Each line of the data should be duplicated precisely.
+-------+
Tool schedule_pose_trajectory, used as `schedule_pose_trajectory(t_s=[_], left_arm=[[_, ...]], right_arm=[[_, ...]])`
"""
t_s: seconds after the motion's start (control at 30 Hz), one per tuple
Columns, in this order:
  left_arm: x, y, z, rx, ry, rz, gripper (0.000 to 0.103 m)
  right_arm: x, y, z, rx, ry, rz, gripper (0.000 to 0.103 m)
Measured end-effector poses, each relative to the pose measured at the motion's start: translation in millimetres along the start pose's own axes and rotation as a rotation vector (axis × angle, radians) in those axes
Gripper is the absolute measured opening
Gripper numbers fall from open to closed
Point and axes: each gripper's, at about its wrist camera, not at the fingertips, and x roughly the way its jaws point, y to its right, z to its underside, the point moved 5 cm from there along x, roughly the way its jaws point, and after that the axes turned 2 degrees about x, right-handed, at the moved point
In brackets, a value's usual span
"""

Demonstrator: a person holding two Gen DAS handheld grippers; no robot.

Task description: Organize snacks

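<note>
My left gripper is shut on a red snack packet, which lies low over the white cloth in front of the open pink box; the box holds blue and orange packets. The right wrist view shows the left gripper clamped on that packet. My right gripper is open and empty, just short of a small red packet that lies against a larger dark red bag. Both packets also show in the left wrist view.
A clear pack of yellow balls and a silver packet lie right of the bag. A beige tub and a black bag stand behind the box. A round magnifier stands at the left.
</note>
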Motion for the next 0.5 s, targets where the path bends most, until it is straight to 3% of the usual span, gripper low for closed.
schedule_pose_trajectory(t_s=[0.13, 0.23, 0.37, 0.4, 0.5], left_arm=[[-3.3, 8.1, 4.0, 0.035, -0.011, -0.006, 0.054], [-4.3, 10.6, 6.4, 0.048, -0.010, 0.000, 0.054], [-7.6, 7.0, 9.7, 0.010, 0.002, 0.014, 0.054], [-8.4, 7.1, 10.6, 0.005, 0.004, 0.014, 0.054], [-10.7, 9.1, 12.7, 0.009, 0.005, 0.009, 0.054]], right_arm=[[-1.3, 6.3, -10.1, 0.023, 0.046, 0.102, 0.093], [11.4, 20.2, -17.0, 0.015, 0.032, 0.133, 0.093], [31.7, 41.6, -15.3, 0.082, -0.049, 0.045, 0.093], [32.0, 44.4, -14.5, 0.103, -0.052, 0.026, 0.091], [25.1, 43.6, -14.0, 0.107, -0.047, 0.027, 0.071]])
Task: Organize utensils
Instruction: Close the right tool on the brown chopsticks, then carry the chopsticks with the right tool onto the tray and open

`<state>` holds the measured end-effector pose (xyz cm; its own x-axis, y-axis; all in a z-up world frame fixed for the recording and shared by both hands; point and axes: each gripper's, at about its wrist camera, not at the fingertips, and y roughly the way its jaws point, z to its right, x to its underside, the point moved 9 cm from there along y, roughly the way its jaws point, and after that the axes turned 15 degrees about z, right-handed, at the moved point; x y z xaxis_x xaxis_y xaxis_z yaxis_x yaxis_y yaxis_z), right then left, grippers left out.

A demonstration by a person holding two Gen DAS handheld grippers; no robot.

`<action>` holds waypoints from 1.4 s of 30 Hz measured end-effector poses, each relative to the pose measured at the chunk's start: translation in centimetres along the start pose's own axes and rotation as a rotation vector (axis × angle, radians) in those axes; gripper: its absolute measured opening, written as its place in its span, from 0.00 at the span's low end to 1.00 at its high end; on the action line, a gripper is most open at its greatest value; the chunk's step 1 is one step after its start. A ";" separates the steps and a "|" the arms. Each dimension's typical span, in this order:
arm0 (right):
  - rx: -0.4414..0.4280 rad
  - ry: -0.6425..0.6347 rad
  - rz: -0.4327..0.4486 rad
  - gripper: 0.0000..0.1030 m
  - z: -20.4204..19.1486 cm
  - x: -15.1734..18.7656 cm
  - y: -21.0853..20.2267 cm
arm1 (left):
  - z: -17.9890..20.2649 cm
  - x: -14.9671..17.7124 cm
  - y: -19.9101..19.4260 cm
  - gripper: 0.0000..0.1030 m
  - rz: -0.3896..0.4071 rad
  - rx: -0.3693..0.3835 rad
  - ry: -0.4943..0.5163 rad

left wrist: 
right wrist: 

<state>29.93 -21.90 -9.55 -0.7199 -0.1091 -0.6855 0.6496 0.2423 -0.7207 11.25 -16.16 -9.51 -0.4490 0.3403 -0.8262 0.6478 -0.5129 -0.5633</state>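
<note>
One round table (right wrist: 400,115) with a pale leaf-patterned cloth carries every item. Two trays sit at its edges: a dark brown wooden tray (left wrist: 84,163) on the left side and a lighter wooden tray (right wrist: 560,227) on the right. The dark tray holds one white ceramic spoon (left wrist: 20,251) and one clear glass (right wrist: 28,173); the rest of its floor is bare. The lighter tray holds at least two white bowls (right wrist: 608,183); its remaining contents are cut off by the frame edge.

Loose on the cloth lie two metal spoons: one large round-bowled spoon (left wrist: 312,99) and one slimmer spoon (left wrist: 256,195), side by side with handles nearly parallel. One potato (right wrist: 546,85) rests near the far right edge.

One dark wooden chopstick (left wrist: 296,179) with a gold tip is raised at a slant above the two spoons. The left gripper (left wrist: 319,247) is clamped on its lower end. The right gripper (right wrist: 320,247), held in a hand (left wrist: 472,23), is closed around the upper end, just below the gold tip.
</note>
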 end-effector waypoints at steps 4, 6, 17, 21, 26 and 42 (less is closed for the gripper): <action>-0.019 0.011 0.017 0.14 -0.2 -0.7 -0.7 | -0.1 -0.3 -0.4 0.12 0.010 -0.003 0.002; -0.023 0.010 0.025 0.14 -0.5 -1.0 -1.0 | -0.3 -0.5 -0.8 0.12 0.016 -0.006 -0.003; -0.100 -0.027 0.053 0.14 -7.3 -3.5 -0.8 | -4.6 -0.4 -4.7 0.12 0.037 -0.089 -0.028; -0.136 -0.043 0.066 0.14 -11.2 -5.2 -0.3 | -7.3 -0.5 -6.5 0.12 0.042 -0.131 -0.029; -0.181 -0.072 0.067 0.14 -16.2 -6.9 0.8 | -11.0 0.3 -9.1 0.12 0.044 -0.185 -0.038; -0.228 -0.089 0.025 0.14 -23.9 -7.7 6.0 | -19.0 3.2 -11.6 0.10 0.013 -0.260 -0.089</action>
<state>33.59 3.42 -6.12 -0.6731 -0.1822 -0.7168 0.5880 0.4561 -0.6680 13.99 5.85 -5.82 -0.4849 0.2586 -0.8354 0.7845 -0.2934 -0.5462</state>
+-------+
> [EXPECTED OUTPUT]:
Tool schedule_pose_trajectory, used as `schedule_pose_trajectory(t_s=[_], left_arm=[[_, ...]], right_arm=[[_, ...]])`
"""
t_s: seconds after the motion's start (control at 30 Hz), one per tuple
Columns, in this order:
  left_arm: x, y, z, rx, ry, rz, gripper (0.000 to 0.103 m)
  right_arm: x, y, z, rx, ry, rz, gripper (0.000 to 0.103 m)
Measured end-effector poses, each relative to the pose measured at the motion's start: translation in millimetres along the start pose's own axes and rotation as a rotation vector (axis × angle, radians) in those axes
Gripper is the absolute measured opening
Gripper numbers fall from open to closed
Point and axes: each gripper's, at about its wrist camera, not at the fingertips, and x roughly the way its jaws point, y to its right, z to its underside, the point moved 5 cm from there along x, roughly the way its jaws point, and after that the axes turned 2 degrees about x, right-handed, at the moved point
In brackets, a value's usual span
"""

Demonstrator: a person holding two Gen DAS handheld grippers; no robot.

Task description: Organize snacks

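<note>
My left gripper is shut on a red snack packet, which lies low over the white cloth in front of the open pink box; the box holds blue and orange packets. The right wrist view shows the left gripper clamped on that packet. My right gripper is open and empty, just short of a small red packet that lies against a larger dark red bag. Both packets also show in the left wrist view.
A clear pack of yellow balls and a silver packet lie right of the bag. A beige tub and a black bag stand behind the box. A round magnifier stands at the left.
</note>
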Motion for the next 0.5 s, targets where the path bends most, until it is straight to 3% of the usual span, gripper low for closed.
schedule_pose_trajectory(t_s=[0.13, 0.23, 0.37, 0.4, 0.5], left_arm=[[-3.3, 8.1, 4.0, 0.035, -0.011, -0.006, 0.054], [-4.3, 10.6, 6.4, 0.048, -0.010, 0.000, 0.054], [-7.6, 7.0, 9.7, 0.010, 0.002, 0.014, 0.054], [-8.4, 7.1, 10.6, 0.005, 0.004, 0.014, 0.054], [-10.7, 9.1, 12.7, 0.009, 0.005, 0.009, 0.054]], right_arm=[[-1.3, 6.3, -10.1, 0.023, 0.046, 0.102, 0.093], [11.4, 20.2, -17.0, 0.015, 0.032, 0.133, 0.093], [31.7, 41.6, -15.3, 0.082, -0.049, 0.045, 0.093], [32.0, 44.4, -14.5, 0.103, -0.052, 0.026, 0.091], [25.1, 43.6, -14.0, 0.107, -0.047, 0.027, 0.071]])
Task: Organize utensils
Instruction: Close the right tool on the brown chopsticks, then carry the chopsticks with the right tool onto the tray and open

`<state>` holds the measured end-effector pose (xyz cm; its own x-axis, y-axis; all in a z-up world frame fixed for the recording and shared by both hands; point and axes: each gripper's, at about its wrist camera, not at the fingertips, and y roughly the way its jaws point, z to its right, x to its underside, the point moved 9 cm from there along y, roughly the way its jaws point, and after that the axes turned 15 degrees about z, right-handed, at the moved point; x y z xaxis_x xaxis_y xaxis_z yaxis_x yaxis_y yaxis_z), right then left, grippers left out.

A demonstration by a person holding two Gen DAS handheld grippers; no robot.

`<action>` holds waypoints from 1.4 s of 30 Hz measured end-effector poses, each relative to the pose measured at the chunk's start: translation in centimetres along the start pose's own axes and rotation as a rotation vector (axis × angle, radians) in those axes; gripper: its absolute measured opening, written as its place in its span, from 0.00 at the span's low end to 1.00 at its high end; on the action line, a gripper is most open at its greatest value; the chunk's step 1 is one step after its start. A ";" separates the steps and a "|" the arms. Each dimension's typical span, in this order:
arm0 (right):
  - rx: -0.4414..0.4280 rad
  - ry: -0.6425..0.6347 rad
  - rz: -0.4327..0.4486 rad
  - gripper: 0.0000..0.1030 m
  - z: -20.4204..19.1486 cm
  - x: -15.1734..18.7656 cm
  - y: -21.0853..20.2267 cm
arm1 (left):
  - z: -17.9890..20.2649 cm
  - x: -14.9671..17.7124 cm
  - y: -19.9101..19.4260 cm
  - gripper: 0.0000..0.1030 m
  - rz: -0.3896..0.4071 rad
  - rx: -0.3693..0.3835 rad
  - ry: -0.4943..0.5163 rad

left wrist: 
right wrist: 

<state>29.93 -21.90 -9.55 -0.7199 -0.1091 -0.6855 0.6496 0.2423 -0.7207 11.25 -16.16 -9.51 -0.4490 0.3403 -0.8262 0.6478 -0.5129 -0.5633</state>
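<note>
One round table (right wrist: 400,115) with a pale leaf-patterned cloth carries every item. Two trays sit at its edges: a dark brown wooden tray (left wrist: 84,163) on the left side and a lighter wooden tray (right wrist: 560,227) on the right. The dark tray holds one white ceramic spoon (left wrist: 20,251) and one clear glass (right wrist: 28,173); the rest of its floor is bare. The lighter tray holds at least two white bowls (right wrist: 608,183); its remaining contents are cut off by the frame edge.

Loose on the cloth lie two metal spoons: one large round-bowled spoon (left wrist: 312,99) and one slimmer spoon (left wrist: 256,195), side by side with handles nearly parallel. One potato (right wrist: 546,85) rests near the far right edge.

One dark wooden chopstick (left wrist: 296,179) with a gold tip is raised at a slant above the two spoons. The left gripper (left wrist: 319,247) is clamped on its lower end. The right gripper (right wrist: 320,247), held in a hand (left wrist: 472,23), is closed around the upper end, just below the gold tip.
</note>
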 end-effector waypoints at steps 4, 6, 17, 21, 26 and 42 (less is closed for the gripper): <action>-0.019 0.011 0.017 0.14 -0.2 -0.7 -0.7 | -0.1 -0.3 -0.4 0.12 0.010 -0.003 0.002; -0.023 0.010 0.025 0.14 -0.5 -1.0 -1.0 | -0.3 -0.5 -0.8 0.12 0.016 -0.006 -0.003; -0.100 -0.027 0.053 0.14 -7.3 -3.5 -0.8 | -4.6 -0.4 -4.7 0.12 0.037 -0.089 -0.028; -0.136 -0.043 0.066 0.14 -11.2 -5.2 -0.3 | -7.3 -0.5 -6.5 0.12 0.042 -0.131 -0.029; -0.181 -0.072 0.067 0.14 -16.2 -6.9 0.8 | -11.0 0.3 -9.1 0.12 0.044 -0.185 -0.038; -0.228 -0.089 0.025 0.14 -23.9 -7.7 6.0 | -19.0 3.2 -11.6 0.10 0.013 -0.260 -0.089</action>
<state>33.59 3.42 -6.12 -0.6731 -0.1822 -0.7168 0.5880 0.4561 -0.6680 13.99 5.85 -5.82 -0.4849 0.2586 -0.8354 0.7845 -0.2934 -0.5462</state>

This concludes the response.